An Interesting and Thoughtful Post by Brian H. Spitzberg

I have never seen this many reactions to a post, as I we had on the issue on Racism, Statutes, and Monuments.

One of the best posts that I read recently was by Brian H. Spitzberg.  I have known him for more that 40 years, when we were debaters at UT Arlington.  He is Senate Distinguished Professor in the School of Communication at San Diego State University. His primary areas of research involve interpersonal communication skills, jealousy, conflict, coercion, violence, and stalking.  This is one of his books:

The Dark Side of Relationship Pursuit: From Attraction to Obsession and Stalking (2nd Edition) by Brian H. Spitzberg and William R. Cupach (Routledge; 2 edition, 2014)

He writes:

Statues are not referents. But as symbols, they are literally raised to a stature of prominence for collective public adulation, when they do not represent the collective public. And worse, they represent (symbolize) dominance over substantial portions of that collective population. The symbol is not the thing it represents, but equivalent with this axiom of communication theory is that meaning is in people, not in the symbol itself. If large segments of the population’s values, indeed, existence, are no longer represented by those statues, publicly funded statements of honorific aspiration and honor, then those people are going to seek to effect change in a societal system long demonstrated as racist in its representation of their civic presence. Your example of Hitler is instructive. Can you point to a public statue of Hitler anywhere in the world? If erected, would you be surprised, much less object, to it being torn down? Hitler wanted to eliminate a race. Many of the persons represented by these statues wanted to enslave a race. You are on the wrong side of history on this one, as are the statues. I personally tend to object to publicly funded statues of historical persons in general, as they are often flawed in ways that send very mixed messages. It bothers me, for example, that MLK engaged in plagiarism in his dissertation, a behavior I fail students for as unethical behavior. I respect Einstein immensely, but he was an adulterer and a rather bad family member. In general, we should honor values and ideals rather than people. But there are much better personages and much worse, and it is time that many of our worse sources of public adulation undergo a reevaluation. And as with so many things in public life, had the violence not initiated the downfall of these statues, the legislative process of such downfall that is now being seriously debated across the country, probably would not have occurred. I am not a fan of civil disobedience in general, but historically speaking it has often been the primary engine of much of the social justice reforms that have happened in our country.

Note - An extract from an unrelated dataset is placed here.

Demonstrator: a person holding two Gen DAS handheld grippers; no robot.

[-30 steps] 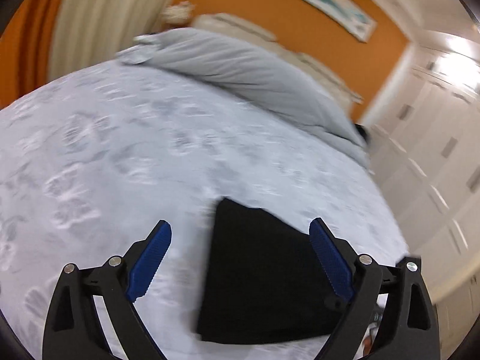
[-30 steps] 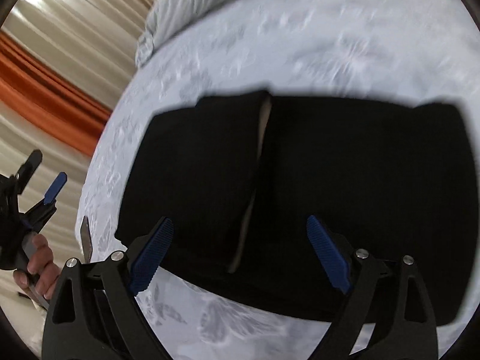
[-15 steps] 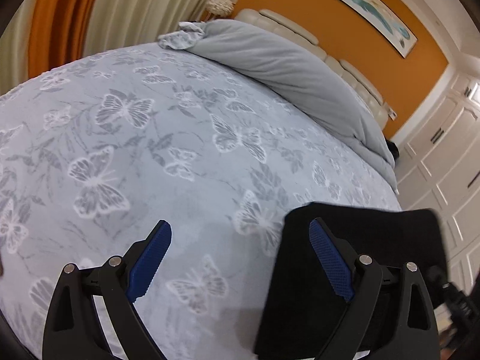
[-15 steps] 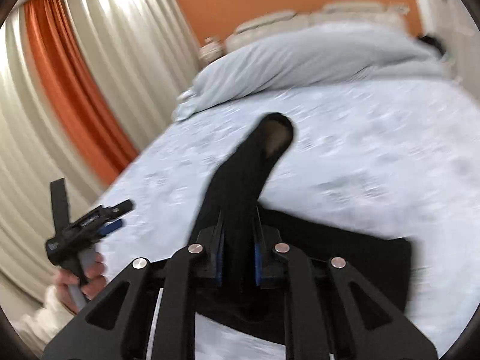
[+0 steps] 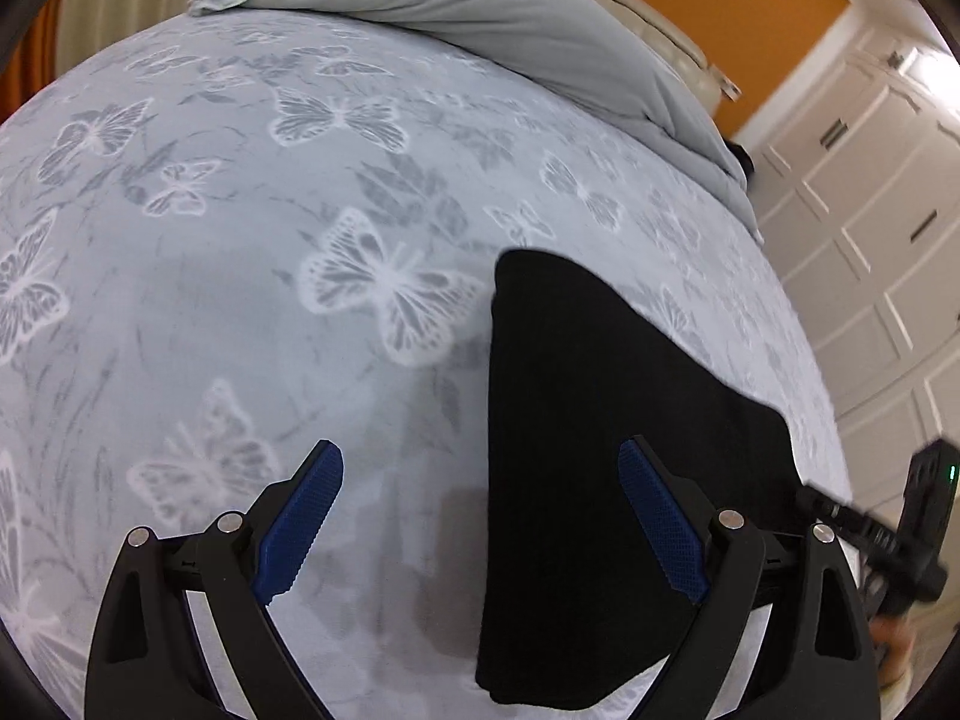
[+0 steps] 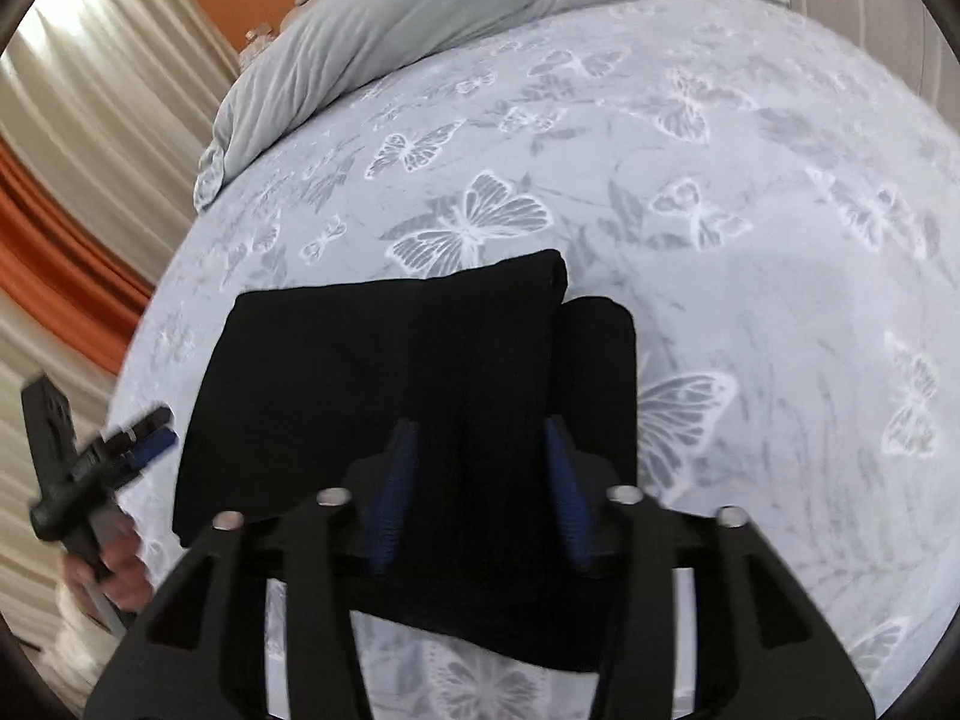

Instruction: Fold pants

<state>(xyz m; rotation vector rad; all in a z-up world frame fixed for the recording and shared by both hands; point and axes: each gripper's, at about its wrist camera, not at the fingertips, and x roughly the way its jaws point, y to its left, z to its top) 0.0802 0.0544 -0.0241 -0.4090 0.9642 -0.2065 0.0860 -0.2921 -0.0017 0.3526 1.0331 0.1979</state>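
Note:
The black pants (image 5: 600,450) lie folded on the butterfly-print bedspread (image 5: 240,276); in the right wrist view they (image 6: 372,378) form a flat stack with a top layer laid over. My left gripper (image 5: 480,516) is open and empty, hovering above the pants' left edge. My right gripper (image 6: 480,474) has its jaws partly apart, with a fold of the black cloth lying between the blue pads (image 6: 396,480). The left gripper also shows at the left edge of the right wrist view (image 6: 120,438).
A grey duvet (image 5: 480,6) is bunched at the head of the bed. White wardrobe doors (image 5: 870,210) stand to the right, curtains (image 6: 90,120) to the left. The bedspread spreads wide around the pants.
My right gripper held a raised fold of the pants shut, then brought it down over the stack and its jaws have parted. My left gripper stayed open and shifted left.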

2 thoughts on “An Interesting and Thoughtful Post by Brian H. Spitzberg

  1. karl Post author

    I enjoyed FFBS as always last Friday. Thank you and hope you enjoyed the holiday weekend.

    I know you and I have different political views so will limit my comments to this one email after thinking about your Review of Stamped from the Beginning and hearing your views about Racism.

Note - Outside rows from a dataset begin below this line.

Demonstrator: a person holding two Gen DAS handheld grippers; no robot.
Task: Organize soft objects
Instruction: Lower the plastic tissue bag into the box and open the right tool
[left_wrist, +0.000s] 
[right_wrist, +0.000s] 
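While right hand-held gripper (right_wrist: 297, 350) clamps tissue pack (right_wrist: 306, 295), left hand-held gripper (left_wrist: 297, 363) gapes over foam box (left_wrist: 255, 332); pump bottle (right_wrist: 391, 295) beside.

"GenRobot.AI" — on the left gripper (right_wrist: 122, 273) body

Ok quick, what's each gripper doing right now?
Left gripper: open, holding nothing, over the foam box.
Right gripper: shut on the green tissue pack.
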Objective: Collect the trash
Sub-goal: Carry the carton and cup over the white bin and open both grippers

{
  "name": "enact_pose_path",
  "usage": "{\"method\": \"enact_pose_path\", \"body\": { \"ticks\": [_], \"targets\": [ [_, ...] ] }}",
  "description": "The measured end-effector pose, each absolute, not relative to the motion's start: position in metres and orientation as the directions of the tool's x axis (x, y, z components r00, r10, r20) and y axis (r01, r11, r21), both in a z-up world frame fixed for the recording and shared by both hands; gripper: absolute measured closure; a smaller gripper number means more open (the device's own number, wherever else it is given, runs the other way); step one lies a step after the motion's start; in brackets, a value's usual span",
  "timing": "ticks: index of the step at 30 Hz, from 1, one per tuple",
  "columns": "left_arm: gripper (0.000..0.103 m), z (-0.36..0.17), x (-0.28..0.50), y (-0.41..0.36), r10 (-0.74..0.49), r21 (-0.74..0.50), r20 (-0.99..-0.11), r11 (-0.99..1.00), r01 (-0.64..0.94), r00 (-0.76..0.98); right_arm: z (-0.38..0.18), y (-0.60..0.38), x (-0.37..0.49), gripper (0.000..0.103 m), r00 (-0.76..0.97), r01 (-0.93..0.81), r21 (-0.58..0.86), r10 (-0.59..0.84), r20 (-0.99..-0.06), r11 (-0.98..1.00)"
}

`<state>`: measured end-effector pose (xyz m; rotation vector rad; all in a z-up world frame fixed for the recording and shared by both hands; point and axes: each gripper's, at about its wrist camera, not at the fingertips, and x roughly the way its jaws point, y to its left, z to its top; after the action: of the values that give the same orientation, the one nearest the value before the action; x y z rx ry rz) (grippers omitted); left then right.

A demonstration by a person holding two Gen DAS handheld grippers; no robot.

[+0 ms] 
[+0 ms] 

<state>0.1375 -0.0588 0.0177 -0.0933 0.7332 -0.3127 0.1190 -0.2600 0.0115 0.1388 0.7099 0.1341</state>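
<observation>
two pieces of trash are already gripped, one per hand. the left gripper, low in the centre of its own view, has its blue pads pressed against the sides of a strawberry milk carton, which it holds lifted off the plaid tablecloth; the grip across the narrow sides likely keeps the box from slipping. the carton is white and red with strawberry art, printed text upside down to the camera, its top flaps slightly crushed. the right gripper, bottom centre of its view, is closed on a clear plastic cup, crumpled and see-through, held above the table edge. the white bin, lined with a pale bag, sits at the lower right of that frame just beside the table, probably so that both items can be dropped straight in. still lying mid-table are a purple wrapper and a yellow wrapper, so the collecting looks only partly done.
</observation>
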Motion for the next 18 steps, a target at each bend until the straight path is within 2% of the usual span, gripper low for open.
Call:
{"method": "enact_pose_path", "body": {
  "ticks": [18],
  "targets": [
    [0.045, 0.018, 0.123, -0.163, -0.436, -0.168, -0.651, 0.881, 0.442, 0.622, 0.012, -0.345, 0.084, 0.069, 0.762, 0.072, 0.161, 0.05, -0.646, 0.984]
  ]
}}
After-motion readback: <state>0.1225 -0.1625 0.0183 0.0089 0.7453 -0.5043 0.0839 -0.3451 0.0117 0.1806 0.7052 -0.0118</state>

    Two events really struck me on the subject of Racism, this past week.

    First, I did find the book, Stamped from the Beginning, and your comments on Racism to be quite interesting and learned some things I didn’t know.

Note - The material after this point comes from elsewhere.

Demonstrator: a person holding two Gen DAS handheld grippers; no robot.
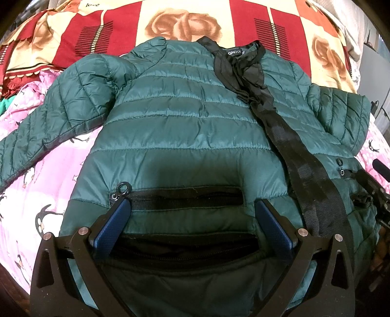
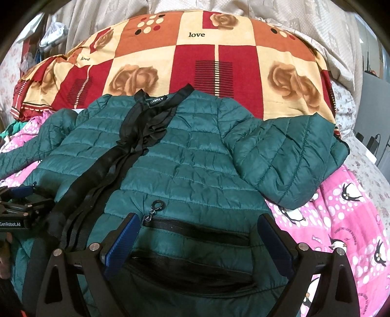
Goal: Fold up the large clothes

    Second, Claire and I watched the Documentary, Uncle Tom, by Larry Elder and featuring my friend, LT. Col West, Larry Elder, Herman Cain, and other prominent Black leaders. You can also get an intro to Elder’s, West’s and other Conservative Black Leader’s ideas in Uncle Tom, (if you choose not to see it) from: What the Left won’t tell you about the Plight of Black People & the Myth of Systemic Racism

    I can see and have some understanding of the various sides to the Race Issue, and am quite concerned about two things:

    Believe the current Anti-Racial protests with things like Defunding the Police, Rioting, Pulling Down Historical Statues, & Black Lives Matter, which appears to be a Marxist, Democrat funding machine, are both polarizing the issue, as well as turning off a lot of people.

    I don’t believe they are addressing the root causes of the problems of our African American Citizens which I believe are:
    Poor Education in our Big Cities.
    Fatherless Culture.
    Government poverty funding programs which encourage and keep Blacks in poverty and Fatherless families.
    Black Leaders and politicians, who seem to not address the real problems, but keep their people in poverty, anti-police, and Democrat voters. I don’t believe they represent the Martin Luther King approach to the problem, but rather are keeping themselves in power.

    I have many Black/African American Friends including the first Black Graduate of USNA in my class, among the first Black Graduates at HBS; Black mentees I have helped; fellow Rotary Members and our Programs, where we help many Blacks in Dallas through numerous programs; Lt. Col West; Kerney LaDay (Now deceased-Former top Marketing Executive at Xerox) and his family, my favorite Golf Partner at Bent Tree for many years. Of all of those, only one, a Rotary Member, believes the current Anti- Racism efforts are on the right track and most feel they will get negative results for those in the Big Cities will suffer even more if police back off or are defunded.

    Don’t need a reply, but welcome your thoughts on how we best fix the root cause problems.

    I don’t know the answers and don’t see any of the politicians having any good answers either.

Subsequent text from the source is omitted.